- THE PROBLEM -
A complete transcription of the material, exact in every line, is what is wanted.

- INFORMATION SHOWN -
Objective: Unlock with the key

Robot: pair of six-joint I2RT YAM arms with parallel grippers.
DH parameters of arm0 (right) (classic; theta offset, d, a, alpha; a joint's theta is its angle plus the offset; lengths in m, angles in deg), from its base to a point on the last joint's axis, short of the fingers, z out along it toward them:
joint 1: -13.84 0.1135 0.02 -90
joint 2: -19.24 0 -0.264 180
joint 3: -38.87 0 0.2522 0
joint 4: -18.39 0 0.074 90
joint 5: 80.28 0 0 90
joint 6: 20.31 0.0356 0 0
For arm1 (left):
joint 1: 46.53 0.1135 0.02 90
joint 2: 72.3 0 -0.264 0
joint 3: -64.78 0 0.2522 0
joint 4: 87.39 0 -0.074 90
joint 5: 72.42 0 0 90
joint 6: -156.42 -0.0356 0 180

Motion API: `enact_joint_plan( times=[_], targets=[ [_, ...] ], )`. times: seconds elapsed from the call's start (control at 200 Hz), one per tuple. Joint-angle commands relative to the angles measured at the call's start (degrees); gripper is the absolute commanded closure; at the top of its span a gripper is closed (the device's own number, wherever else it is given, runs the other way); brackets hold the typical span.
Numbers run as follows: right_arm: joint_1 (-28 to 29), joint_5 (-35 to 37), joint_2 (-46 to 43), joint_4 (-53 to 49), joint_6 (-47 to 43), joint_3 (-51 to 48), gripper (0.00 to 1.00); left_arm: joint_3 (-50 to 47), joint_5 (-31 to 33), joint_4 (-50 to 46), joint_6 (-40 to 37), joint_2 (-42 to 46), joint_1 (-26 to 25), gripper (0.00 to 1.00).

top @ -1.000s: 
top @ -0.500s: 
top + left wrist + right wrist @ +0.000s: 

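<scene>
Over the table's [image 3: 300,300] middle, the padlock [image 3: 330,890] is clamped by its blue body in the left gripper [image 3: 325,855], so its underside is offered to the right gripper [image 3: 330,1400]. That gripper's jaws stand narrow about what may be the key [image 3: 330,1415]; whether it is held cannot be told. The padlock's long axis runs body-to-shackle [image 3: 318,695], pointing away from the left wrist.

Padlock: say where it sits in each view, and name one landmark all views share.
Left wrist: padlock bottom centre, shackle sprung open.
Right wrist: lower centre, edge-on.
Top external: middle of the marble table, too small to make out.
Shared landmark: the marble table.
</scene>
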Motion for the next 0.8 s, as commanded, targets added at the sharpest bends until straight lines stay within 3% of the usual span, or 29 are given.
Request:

- OUTPUT FOR THIS EXERCISE -
Objective: Unlock with the key

Robot: pair of six-joint I2RT YAM arms with parallel grippers.
DH parameters of arm0 (right) (classic; theta offset, d, a, alpha; a joint's theta is its angle plus the offset; lengths in m, angles in deg), from its base to a point on the last joint's axis, short of the fingers, z out along it toward them:
joint 1: -13.84 0.1135 0.02 -90
joint 2: -19.24 0 -0.264 180
joint 3: -38.87 0 0.2522 0
joint 4: -18.39 0 0.074 90
joint 5: 80.28 0 0 90
joint 6: 20.31 0.0356 0 0
For arm1 (left):
joint 1: 46.53 0.1135 0.02 90
joint 2: 72.3 0 -0.264 0
joint 3: -64.78 0 0.2522 0
joint 4: 87.39 0 -0.074 90
joint 5: 72.42 0 0 90
joint 6: -156.42 -0.0356 0 180

Motion API: `enact_joint_plan( times=[_], targets=[ [_, ...] ], )`. times: seconds elapsed from the call's start (control at 200 Hz), one per tuple. Joint-angle commands relative to the angles measured at the call's start (degrees); gripper is the absolute commanded closure; at the top of its span a gripper is closed (the device's own number, wherever else it is given, runs the other way); brackets hold the typical span.
Numbers run as follows: right_arm: joint_1 (-28 to 29), joint_5 (-35 to 37), joint_2 (-46 to 43), joint_4 (-53 to 49), joint_6 (-47 to 43), joint_3 (-51 to 48), gripper (0.00 to 1.00); left_arm: joint_3 (-50 to 47), joint_5 (-31 to 33), joint_4 (-50 to 46), joint_6 (-40 to 37), joint_2 (-42 to 46), joint_1 (-26 to 25), gripper (0.00 to 1.00).

top @ -1.000s: 
top @ -0.500s: 
top + left wrist + right wrist @ +0.000s: 

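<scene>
Over the table's [image 3: 300,300] middle, the padlock [image 3: 330,890] is clamped by its blue body in the left gripper [image 3: 325,855], so its underside is offered to the right gripper [image 3: 330,1400]. That gripper's jaws stand narrow about what may be the key [image 3: 330,1415]; whether it is held cannot be told. The padlock's long axis runs body-to-shackle [image 3: 318,695], pointing away from the left wrist.

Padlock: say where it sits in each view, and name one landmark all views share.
Left wrist: padlock bottom centre, shackle sprung open.
Right wrist: lower centre, edge-on.
Top external: middle of the marble table, too small to make out.
Shared landmark: the marble table.
</scene>
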Motion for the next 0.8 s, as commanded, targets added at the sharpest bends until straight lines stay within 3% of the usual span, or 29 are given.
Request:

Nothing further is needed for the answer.